Q1: ここで要約されている軽減策は、すべてのバージョンの Windows Server に適用されますか。

A1: いいえ。この情報は SQL Server 2012 または SQL Server 2012 R2 には適用されません。 これらのレガシー バージョンの Windows Server では、標的となっている DNS リゾルバーが DNS サーバーにクエリを実行したときに増幅効果を軽減する RRL 機能はサポートされていません。

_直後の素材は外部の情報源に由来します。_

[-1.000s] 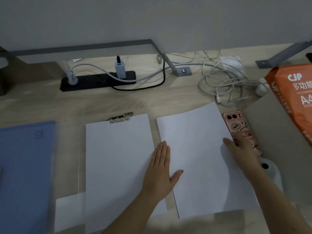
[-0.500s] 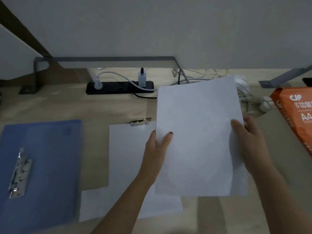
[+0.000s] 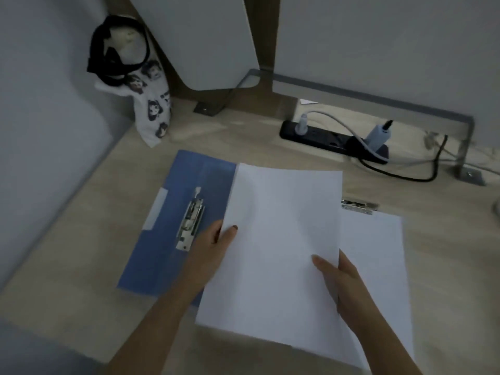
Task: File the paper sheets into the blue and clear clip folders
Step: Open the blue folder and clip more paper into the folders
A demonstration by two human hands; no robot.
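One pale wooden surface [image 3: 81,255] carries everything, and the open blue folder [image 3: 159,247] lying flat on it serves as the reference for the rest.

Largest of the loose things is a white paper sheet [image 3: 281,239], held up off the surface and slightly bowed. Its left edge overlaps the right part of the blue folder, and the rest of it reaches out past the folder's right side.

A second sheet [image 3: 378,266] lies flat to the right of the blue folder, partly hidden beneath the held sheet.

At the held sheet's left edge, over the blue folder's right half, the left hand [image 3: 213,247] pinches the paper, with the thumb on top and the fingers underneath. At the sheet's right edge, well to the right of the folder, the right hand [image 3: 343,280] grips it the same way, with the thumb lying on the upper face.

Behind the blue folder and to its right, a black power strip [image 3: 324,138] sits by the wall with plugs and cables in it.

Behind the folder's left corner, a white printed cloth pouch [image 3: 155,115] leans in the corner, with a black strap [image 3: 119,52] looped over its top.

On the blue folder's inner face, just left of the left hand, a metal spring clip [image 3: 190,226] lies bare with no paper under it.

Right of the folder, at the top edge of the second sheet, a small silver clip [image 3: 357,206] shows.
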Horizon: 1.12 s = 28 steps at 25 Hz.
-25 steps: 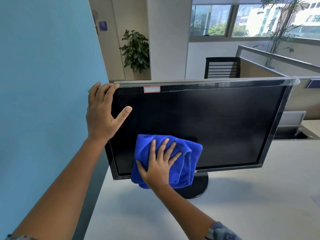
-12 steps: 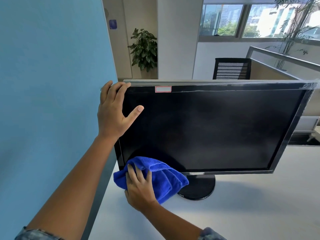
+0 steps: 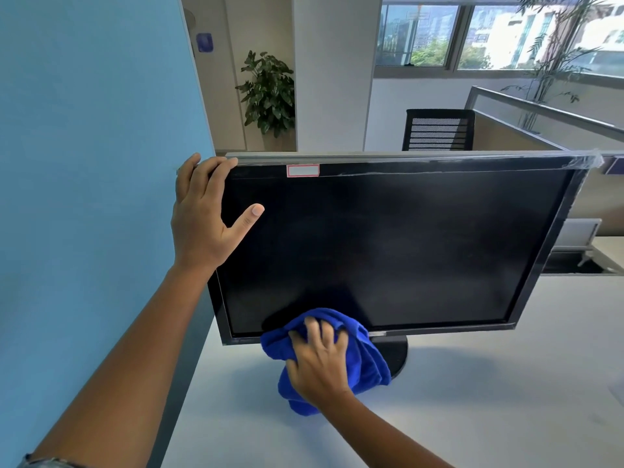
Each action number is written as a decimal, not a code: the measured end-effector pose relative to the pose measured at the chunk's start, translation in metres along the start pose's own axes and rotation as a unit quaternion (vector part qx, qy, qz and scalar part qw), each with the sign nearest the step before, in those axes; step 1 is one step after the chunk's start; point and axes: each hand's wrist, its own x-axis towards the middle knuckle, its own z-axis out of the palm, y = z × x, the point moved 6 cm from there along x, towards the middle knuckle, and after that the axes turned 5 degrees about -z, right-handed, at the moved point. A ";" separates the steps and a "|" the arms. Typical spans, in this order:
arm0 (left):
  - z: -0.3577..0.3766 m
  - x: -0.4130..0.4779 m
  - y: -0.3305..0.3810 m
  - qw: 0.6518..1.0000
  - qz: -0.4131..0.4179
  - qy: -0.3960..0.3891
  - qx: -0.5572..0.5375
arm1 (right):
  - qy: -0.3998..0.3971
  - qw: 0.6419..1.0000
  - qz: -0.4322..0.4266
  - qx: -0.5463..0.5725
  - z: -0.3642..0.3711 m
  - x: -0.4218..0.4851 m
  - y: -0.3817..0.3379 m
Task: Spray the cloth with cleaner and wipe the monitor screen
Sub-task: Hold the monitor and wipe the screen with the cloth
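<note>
While pressed against the bottom bezel of the monitor point(image 3: 388, 251), just left of centre, bunched blue cloth point(image 3: 364, 359) under the right hand point(image 3: 319, 361), fingers spread flat over the folds and pushing them onto the lower edge of the screen, the lower part of the cloth hanging down in front of the round black stand point(image 3: 400, 352). At the upper left corner, left hand point(image 3: 202, 214) gripping the frame, fingers hooked over the top edge and out of sight behind it, thumb stretched across the dark glass, well apart from the cloth below.

Against half a second ago: cloth and right hand further right along the bottom edge, away from the lower left corner and now in front of the stand; against a full second ago, lower, off the open glass and onto the bezel. Left hand unmoved at the same corner.

Around: white desk point(image 3: 472, 400) under the stand, blue partition point(image 3: 84, 163) hard by the monitor's left side and behind the left forearm, white label point(image 3: 303, 170) on the top bezel, clear film wrinkled at the upper right corner. Further back a potted plant point(image 3: 266, 92), a black mesh chair point(image 3: 439, 130) and windows point(image 3: 472, 35). Stand partly hidden by cloth and hand; no spray bottle to be made out.
</note>
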 end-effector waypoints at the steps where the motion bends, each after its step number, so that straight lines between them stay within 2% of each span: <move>1: 0.001 0.000 0.000 1.000 0.001 0.001 0.000 | 0.008 1.000 0.014 -0.008 -0.001 -0.005 0.016; 10: 0.003 -0.001 0.001 0.999 0.019 0.024 -0.006 | 0.019 0.984 0.147 -0.103 -0.021 -0.057 0.179; 18: 0.000 -0.002 0.003 0.998 0.030 0.044 -0.032 | 0.013 0.937 0.326 -0.124 -0.054 -0.095 0.299; 23: 0.000 -0.002 0.004 0.998 0.042 0.041 -0.039 | 0.082 0.915 0.387 -0.082 -0.074 -0.096 0.320; 26: 0.001 -0.002 0.006 0.998 0.036 0.035 -0.036 | 0.048 0.922 0.378 -0.077 -0.059 -0.098 0.307; 28: 0.001 -0.002 0.007 0.998 0.034 0.033 -0.033 | 0.022 0.917 0.396 -0.031 -0.049 -0.101 0.302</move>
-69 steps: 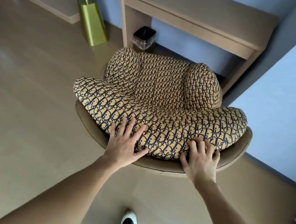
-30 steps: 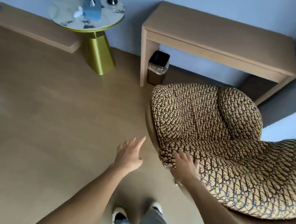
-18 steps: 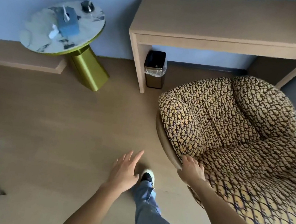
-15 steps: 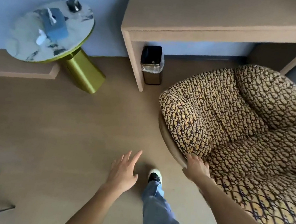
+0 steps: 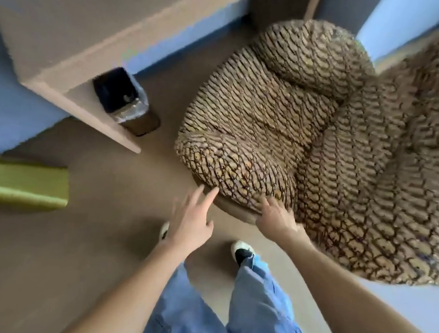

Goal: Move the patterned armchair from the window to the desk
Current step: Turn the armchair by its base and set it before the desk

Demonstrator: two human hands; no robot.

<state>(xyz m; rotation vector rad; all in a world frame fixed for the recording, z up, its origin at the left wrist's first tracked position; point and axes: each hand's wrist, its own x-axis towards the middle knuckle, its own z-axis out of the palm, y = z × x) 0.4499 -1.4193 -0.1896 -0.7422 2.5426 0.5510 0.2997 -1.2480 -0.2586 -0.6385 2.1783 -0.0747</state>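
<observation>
The patterned armchair (image 5: 316, 123), tan with a dark woven print, fills the right half of the view and stands right in front of the wooden desk (image 5: 99, 10). My right hand (image 5: 275, 220) grips the brown shell edge under the chair's near arm cushion. My left hand (image 5: 193, 218) hovers open just left of it, fingers spread, fingertips at the chair's rim. The frame is blurred by motion.
A small dark waste bin (image 5: 126, 102) with a plastic liner stands under the desk beside its left leg. A gold-green pedestal of a side table (image 5: 19, 186) lies at the left edge. My legs in blue jeans and two shoes are below the hands.
My view has swung round to the chair's side. My left hand has come off the floor side toward the chair's rim; my right hand stays on the chair edge.
</observation>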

Q2: Windows Server 2012 または Windows Server 2012 R2 を実行しているエッジ ネットワーク上に存在する DNS サーバーがある場合、何をすべきでしょうか。

A2: Windows Server 2012 または Windows Server 2012 R2 を実行しているエッジ ネットワーク上に存在する DNS サーバーは、RRLをサポートする Windows Server 2016 以降のバージョンにアップグレードする必要があります。 RRL は、標的となっている DNS リゾルバーが DNS サーバーにクエリを実行する際の増幅効果を軽減します。

Q3: RRL が正当な DNS クエリを失敗させる原因であるかどうかを判断する方法はありますか。

A3: RRL が LogOnly モードに構成されている場合 、DNS サーバーは RRL 計算をすべて実行します。 ただし、サーバーは、予防措置 (応答のドロップや切り捨てなど) を実行する代わりに、RRL が有効であるかのように潜在的なアクションをログに記録して、通常の応答を引き続き提供します。